Output only the lines from the one holding "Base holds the" to the end of the data below, please, copied exactly.
Segment Start: Data excerpt
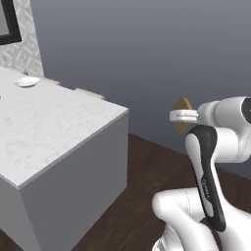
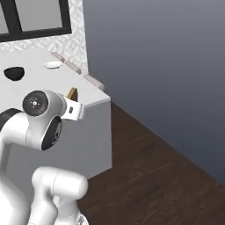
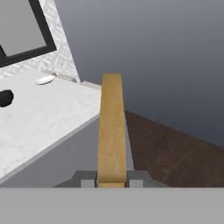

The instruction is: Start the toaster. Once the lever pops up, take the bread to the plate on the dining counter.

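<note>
My gripper (image 3: 112, 179) is shut on the bread (image 3: 112, 127), a tan-brown slice seen edge-on that stands up between the fingers. In the left base view the bread (image 1: 182, 104) hangs in the air to the right of the dining counter's (image 1: 59, 127) near corner, above the floor. The right base view shows the bread (image 2: 72, 93) sticking out past the white hand. The small white plate (image 1: 27, 82) (image 2: 53, 64) (image 3: 45, 80) lies at the far end of the white marble dining counter (image 3: 39, 113), well away from the gripper. The toaster is out of view.
A dark bowl (image 2: 14, 72) (image 3: 4, 98) sits on the counter left of the plate. Stool cushions (image 2: 94, 81) line the counter's right edge. A dark-framed window (image 2: 35, 17) on a patterned wall stands behind. Dark wooden floor (image 2: 167, 176) spreads to the right, bounded by a grey wall.
</note>
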You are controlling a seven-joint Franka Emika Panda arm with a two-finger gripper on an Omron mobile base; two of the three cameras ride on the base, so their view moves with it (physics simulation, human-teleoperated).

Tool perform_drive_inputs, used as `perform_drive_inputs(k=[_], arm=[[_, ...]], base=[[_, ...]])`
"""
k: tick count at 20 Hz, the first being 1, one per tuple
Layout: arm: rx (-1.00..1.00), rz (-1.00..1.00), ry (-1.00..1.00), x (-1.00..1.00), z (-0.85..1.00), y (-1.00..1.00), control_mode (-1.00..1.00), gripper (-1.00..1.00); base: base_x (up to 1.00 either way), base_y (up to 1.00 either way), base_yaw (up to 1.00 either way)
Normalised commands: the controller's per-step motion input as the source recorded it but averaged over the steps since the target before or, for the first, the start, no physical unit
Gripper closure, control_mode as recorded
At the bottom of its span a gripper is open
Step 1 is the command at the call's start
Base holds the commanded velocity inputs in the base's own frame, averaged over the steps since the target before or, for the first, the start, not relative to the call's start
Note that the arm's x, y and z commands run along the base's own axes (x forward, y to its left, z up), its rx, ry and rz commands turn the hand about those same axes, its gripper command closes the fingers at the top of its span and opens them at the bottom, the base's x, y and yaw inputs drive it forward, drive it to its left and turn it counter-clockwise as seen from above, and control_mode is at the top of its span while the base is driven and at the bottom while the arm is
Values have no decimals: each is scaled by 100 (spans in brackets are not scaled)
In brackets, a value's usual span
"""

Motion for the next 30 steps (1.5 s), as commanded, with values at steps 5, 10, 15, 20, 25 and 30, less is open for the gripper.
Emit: perform_drive_inputs(k=[5, 10, 15, 20, 25, 30], arm=[[0, 0, 0, 0, 0, 0, 100, 100], [0, 0, 0, 0, 0, 0, 100, 100], [0, 0, 0, 0, 0, 0, 100, 100], [0, 0, 0, 0, 0, 0, 100, 100], [0, 0, 0, 0, 0, 0, 100, 100], [0, 0, 0, 0, 0, 0, 100, 100]], base=[[100, -65, 16], [100, -59, 22], [98, -27, 36], [94, -19, 42], [15, -46, 35], [25, -29, 28]])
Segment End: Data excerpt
The answer
Base holds the commanded velocity inputs in the base's own frame, averaged over the steps since the target before or, for the first, the start, not relative to the call's start
Note that the arm's x, y and z commands run along the base's own axes (x forward, y to its left, z up), its rx, ry and rz commands turn the hand about those same axes, its gripper command closes the fingers at the top of its span and opens them at the bottom, the base's x, y and yaw inputs drive it forward, drive it to its left and turn it counter-clockwise as seen from above, and control_mode is at the top of its span while the base is driven and at the bottom while the arm is
Values have no decimals: each is scaled by 100 (spans in brackets are not scaled)
In brackets, a value's usual span
"""

Motion for the next 30 steps (1.5 s), as commanded, with values at steps 5, 10, 15, 20, 25 and 30, less is open for the gripper.
Emit: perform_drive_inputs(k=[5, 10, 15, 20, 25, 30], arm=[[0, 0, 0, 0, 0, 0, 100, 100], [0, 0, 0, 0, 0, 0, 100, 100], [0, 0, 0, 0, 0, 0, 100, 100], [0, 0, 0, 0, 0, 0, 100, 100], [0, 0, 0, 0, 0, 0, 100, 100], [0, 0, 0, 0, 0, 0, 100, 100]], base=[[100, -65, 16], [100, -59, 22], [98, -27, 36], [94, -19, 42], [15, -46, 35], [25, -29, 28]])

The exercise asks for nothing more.